Repeat the lines from the line with "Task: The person" to the line with "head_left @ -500" in the listing below, keeping both end lines and adding nothing.

※

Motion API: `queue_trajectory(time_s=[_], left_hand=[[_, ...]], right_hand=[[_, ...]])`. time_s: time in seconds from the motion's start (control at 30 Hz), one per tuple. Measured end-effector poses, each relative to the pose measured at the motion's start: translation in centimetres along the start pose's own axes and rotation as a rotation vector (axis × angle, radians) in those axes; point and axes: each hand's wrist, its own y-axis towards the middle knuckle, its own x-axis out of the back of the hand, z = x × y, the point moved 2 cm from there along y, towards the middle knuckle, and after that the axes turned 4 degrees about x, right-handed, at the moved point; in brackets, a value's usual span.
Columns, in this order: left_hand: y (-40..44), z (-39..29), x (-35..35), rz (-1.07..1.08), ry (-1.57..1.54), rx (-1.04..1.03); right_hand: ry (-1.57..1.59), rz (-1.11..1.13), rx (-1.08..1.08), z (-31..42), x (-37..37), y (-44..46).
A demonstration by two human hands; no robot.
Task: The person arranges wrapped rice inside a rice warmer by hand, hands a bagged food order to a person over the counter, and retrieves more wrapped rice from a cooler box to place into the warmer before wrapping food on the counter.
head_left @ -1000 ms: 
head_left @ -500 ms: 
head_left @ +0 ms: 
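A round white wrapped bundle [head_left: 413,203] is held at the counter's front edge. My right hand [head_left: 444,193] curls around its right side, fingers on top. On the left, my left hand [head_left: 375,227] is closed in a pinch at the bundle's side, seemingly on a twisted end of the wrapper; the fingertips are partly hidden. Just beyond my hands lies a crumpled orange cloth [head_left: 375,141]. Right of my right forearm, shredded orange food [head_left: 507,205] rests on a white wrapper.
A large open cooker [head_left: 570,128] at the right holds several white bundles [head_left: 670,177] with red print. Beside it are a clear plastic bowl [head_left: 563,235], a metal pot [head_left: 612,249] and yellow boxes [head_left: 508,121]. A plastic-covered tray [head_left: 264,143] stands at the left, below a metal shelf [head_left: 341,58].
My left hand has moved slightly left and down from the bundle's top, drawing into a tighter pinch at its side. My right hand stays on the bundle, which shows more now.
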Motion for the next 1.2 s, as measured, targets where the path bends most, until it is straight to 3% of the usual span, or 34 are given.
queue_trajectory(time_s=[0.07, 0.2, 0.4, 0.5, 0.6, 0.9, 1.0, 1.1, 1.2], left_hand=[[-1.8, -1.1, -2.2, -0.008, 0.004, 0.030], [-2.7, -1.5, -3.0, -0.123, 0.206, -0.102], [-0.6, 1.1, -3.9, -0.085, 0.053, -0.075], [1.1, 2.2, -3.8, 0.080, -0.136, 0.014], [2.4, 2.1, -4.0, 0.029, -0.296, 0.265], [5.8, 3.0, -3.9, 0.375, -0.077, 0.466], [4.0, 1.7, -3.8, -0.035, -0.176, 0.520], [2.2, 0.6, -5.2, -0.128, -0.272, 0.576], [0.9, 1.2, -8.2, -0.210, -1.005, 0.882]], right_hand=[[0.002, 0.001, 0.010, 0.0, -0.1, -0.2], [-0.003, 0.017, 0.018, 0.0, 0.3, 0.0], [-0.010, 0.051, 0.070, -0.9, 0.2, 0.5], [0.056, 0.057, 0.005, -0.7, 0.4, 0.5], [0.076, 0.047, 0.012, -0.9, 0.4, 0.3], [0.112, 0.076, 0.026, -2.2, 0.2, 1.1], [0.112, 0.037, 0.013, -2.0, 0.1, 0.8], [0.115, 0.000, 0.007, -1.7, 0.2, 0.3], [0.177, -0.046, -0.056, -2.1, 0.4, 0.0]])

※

## SOLUTION FOR THIS EXERCISE
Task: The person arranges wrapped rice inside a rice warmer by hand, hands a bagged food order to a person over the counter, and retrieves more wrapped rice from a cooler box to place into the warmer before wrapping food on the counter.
head_left @ -1000 ms: 
head_left @ -500 ms: 

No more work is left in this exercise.